Relationship between intubation rate and continuous positive airway pressure therapy in the prehospital setting

World J Emerg Med. 2015;6(1):60-6. doi: 10.5847/wjem.j.1920-8642.2015.01.011.


Background: To determine whether the prehospital use of continuous positive airway pressure (CPAP) therapy is associated with a reduced rate of endotracheal intubation in patients with an acute respiratory disorder brought to the emergency department (ED).

Methods: We reviewed medical records of patients with acute respiratory distress who had been treated with CPAP in the Mobile Intensive Care Unit (MICU) from January 2010 to December 2011. These records were compared with those of patients who received standardized care without CPAP in the MICU from January 2004 to December 2004. Categorical variables were summarized as frequencies and compared between groups using Fisher's exact test or the Chi-square test. Continuous variables were summarized as medians (interquartile range), and comparison between the groups was made using Wilcoxon's rank-sum test. The relationship between CPAP and intubation rate was determined using multivariable logistic regression analysis of propensity scores. The results were presented as odds ratio (OR), 95% confidence interval (CI), and P value for test effect. The adequacy of the model was calibrated using Hosmer and Lemeshow's goodness-of-fit test. P<0.05 was considered statistically significant.
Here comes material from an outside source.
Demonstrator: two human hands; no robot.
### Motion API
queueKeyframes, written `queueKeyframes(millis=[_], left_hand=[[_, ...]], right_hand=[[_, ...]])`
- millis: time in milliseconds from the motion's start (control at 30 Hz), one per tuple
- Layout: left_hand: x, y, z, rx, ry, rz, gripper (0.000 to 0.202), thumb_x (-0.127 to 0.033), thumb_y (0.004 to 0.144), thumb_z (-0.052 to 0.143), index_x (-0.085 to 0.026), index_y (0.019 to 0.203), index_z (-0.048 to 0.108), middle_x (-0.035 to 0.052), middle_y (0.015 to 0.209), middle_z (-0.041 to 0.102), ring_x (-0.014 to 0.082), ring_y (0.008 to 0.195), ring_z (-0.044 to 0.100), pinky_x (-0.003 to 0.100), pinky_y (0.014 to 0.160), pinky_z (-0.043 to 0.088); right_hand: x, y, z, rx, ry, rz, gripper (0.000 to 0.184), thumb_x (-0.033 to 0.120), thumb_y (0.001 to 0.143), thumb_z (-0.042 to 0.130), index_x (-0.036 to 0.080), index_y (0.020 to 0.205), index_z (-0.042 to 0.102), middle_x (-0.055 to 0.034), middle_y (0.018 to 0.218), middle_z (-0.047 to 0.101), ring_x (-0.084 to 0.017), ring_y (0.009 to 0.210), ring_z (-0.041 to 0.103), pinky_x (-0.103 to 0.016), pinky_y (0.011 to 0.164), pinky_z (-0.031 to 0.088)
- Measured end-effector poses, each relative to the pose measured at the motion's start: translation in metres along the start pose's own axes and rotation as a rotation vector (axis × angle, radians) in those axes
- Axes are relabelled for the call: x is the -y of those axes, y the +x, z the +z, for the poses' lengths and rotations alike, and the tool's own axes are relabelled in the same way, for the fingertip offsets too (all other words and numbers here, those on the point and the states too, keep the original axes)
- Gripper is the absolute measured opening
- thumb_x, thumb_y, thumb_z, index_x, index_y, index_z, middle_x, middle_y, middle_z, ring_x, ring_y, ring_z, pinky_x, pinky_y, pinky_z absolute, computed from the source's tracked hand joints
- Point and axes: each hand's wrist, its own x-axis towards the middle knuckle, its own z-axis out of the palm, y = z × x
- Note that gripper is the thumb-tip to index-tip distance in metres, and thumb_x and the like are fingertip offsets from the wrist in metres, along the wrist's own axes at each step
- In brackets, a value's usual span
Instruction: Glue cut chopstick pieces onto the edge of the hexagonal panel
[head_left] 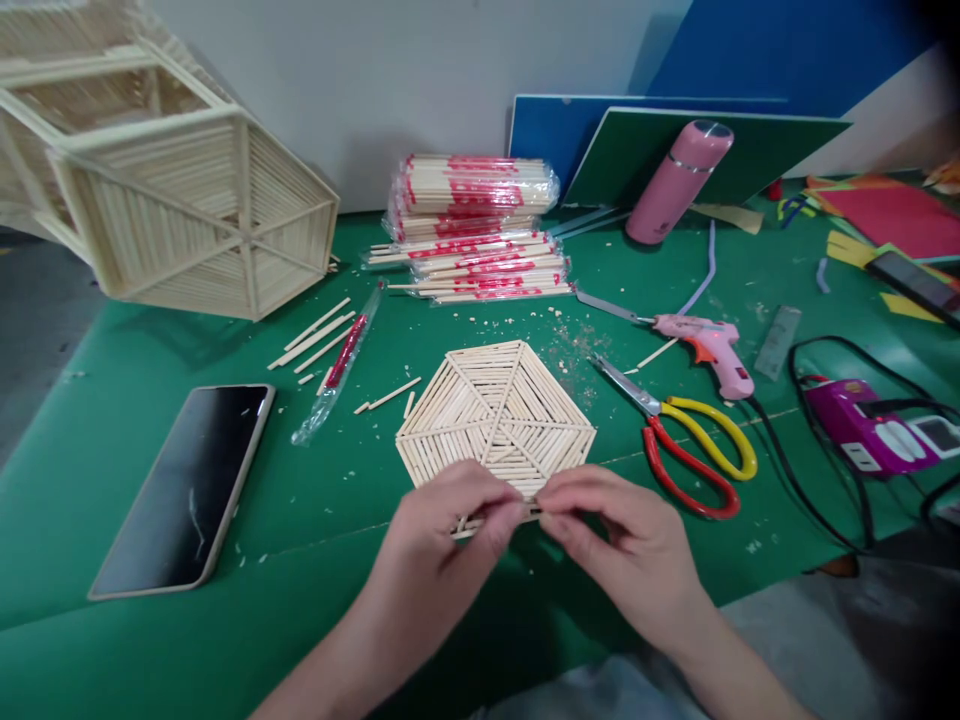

Results: The records of 785 patients were reviewed. Of the 215 patients treated with CPAP in the MICU, 13% were intubated after admission. In contrast, of the 570 patients who did not receive CPAP, 28% were intubated after ED admission. Unadjusted logistic regression analysis showed that patients who had been treated with CPAP were less likely to be intubated than those without CPAP treatment (OR=0.37, 95%CI, 0.24-0.57, P<0.0001). With propensity scores adjusted, multivariate logistic regression analysis showed that CPAP treatment was associated with a 62% reduction of intubation (OR=0.384, 95%CI, 0.25-0.60, P<0.0001).

Conclusions: In patients with acute respiratory disorder, there was a relationship between CPAP therapy and the decreased intubation rate. CPAP therapy was feasible in prehospital management of patients with respiratory distress.

Keywords: Continuous positive airway pressure; Critical care; Early intervention; Emergency service; Intubation.